Leading Customer Engagement Platform Recognized for Ongoing Commitment to Information Security
Braze, the leading global customer engagement platform that delivers personalized messaging experiences across push, email, apps, and more announced it has obtained ISO 27001 certification, representing its continuous commitment to providing customers with the highest level of information security management. The certification was performed by Schellman & Company, LLC, an ANAB and UKAS accredited Certification Body.
ISO 27001 is a globally recognized security standard that sets requirements for an information security management system (ISMS) and specifies the conditions for establishing, implementing, operating, monitoring, maintaining, and improving a documented ISMS within the context of the overall business. It sets forth a risk-based approach with focus on adequate security controls to protect information and give confidence to customers. Braze is now recognized as fully compliant with the global security standard and is committed to continually developing our ISMS.
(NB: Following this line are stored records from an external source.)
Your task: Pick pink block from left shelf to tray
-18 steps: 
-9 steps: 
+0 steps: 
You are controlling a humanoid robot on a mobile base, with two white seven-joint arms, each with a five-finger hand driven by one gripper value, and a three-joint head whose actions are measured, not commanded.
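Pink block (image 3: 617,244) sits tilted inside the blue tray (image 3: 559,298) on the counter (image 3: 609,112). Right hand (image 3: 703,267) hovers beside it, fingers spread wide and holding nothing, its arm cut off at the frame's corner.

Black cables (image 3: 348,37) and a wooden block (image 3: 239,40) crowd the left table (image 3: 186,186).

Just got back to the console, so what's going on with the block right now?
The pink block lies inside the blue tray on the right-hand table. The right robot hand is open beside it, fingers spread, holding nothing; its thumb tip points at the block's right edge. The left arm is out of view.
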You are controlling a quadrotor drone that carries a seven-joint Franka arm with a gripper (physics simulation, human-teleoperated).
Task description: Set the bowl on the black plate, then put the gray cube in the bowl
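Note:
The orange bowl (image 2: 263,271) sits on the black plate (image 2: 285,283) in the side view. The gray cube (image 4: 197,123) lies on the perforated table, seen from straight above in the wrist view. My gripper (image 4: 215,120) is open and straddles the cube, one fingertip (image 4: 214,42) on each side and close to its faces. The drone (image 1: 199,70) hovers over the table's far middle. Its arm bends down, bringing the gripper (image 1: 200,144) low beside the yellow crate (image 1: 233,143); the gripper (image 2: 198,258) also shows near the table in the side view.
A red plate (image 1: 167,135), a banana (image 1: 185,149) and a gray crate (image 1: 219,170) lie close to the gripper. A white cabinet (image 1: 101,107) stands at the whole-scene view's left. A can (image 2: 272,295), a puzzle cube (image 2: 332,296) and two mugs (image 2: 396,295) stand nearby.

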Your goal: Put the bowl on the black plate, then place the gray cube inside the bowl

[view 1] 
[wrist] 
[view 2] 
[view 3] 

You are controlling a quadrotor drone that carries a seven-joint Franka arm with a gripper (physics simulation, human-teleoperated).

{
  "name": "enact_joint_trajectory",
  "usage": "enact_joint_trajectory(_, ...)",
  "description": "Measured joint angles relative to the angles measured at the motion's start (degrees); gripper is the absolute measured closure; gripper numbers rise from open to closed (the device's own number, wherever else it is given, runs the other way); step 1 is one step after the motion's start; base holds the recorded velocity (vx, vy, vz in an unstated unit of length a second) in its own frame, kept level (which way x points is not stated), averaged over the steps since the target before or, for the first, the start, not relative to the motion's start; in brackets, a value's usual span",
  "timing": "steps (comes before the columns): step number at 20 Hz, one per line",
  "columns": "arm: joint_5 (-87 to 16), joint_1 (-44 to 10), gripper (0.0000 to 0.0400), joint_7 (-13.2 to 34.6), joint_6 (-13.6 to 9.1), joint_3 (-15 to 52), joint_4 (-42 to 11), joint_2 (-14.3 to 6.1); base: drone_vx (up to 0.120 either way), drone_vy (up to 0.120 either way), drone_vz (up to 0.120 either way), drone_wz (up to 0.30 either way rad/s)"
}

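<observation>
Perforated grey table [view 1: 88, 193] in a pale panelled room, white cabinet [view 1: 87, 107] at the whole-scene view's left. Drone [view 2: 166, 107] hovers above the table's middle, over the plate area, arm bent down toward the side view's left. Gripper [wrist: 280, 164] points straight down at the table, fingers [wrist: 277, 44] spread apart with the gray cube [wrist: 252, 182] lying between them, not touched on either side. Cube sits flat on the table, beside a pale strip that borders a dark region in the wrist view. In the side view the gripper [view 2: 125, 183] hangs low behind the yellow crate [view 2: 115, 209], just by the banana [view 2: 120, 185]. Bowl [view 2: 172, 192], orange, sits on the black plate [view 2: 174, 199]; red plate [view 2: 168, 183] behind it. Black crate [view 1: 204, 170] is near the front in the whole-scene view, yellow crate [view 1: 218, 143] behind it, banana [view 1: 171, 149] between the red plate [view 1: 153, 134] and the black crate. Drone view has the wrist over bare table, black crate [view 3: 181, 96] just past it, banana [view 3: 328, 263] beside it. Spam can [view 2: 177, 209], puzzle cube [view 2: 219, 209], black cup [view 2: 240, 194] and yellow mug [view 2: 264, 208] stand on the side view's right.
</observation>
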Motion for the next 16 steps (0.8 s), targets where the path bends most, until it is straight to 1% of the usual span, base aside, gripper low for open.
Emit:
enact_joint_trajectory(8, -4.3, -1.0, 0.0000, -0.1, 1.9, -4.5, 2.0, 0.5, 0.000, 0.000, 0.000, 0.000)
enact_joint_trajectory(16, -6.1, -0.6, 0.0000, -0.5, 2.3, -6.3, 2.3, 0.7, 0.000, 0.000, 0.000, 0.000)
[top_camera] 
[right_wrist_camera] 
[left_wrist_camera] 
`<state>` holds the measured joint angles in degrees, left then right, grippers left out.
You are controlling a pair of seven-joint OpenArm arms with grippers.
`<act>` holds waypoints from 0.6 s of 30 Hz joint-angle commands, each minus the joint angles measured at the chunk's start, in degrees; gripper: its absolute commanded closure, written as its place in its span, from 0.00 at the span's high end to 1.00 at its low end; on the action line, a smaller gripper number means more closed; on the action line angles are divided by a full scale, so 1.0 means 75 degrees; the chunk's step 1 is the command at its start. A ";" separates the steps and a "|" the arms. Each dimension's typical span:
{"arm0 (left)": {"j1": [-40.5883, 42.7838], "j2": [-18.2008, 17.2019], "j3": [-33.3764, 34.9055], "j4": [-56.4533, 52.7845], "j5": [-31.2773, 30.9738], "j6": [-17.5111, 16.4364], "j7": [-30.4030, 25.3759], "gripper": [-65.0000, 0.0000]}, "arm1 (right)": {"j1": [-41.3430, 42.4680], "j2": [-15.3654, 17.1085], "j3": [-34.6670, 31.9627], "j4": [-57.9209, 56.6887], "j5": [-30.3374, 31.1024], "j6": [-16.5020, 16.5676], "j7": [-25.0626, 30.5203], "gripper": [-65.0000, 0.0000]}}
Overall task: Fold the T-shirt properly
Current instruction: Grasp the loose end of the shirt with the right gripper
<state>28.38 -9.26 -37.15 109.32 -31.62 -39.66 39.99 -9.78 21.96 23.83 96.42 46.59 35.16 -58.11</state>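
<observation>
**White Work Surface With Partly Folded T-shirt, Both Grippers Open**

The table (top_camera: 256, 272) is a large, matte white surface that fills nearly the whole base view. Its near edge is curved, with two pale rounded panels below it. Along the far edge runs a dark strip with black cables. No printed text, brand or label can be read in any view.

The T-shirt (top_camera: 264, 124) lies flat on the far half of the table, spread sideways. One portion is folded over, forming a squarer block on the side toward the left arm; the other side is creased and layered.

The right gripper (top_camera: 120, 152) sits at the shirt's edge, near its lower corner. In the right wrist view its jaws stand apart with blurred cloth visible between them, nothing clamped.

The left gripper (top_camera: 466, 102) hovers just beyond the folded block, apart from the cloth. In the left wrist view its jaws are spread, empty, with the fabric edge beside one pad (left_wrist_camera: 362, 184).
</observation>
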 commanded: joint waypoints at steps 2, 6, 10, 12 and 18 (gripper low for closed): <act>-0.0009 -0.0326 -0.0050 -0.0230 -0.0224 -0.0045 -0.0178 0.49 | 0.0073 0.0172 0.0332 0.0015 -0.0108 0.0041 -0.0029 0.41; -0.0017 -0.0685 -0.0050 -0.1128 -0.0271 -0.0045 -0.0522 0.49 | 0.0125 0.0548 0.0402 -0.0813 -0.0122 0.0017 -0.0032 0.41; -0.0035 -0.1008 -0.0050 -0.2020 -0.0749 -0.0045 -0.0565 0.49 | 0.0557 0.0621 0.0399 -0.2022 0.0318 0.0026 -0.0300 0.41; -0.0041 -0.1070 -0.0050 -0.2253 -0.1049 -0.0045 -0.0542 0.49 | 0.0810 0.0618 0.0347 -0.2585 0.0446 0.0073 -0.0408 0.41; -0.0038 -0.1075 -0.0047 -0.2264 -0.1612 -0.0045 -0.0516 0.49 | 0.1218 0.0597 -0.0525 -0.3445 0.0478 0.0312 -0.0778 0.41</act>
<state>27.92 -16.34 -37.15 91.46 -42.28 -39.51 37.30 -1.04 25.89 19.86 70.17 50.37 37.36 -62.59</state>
“Braze is bolstering its ongoing commitment to provide world-class security controls and practices through third-party audits and certifications including SOC 2 and ISO 27001,” said Jon Hyman, Chief Technology Officer and Cofounder at Braze. “We take pride in evaluating and constantly prioritizing the implementation of the highest forms of compliance with industry-standard data protection regulations. On top of our existing practices of complying with security and privacy rules for HIPAA and GDPR, these are security standards that our customers have come to expect from us.”
This announcement comes on the heels of the successful completion of the SOC 2 Type 2 examination which verifies security controls including infrastructure, software safeguards, and procedures in place for those with access to its systems. Additionally, Braze achieved compliance for HIPAA and The EU General Data Protection Regulation (GDPR) in 2018. Braze is best positioned to successfully navigate the rapidly evolving data security landscape, while being highly respective of clients and their end-user’s data privacy rights.